- [Brief] Print the listing below in full. Alter nothing.

'''

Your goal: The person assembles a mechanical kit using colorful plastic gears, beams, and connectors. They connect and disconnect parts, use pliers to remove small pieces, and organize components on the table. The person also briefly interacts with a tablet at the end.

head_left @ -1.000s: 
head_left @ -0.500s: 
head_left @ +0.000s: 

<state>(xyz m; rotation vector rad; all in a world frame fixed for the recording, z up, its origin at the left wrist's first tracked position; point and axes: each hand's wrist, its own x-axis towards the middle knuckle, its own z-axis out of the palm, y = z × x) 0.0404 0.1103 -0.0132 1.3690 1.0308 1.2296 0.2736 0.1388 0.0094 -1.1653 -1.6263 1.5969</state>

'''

- [Your response]
Your goal: The person assembles a mechanical kit using colorful plastic gears, beams, and connectors. They connect and disconnect parts, use pliers to remove small pieces, and organize components on the table. The person also briefly interacts with a tablet at the end.

head_left @ -1.000s: 
head_left @ -0.500s: 
head_left @ +0.000s: 

<state>(xyz m; rotation vector rad; all in a world frame fixed for the recording, z up, its origin at the left wrist's first tracked position; point and axes: each hand's wrist, its own x-axis towards the middle knuckle, its own z-axis out of the palm, y = z × x) 0.0404 0.1103 -0.0132 1.3690 1.0308 1.2296 0.2736 0.1388 0.0094 -1.1653 -1.6263 1.5969</state>

That concludes the exercise.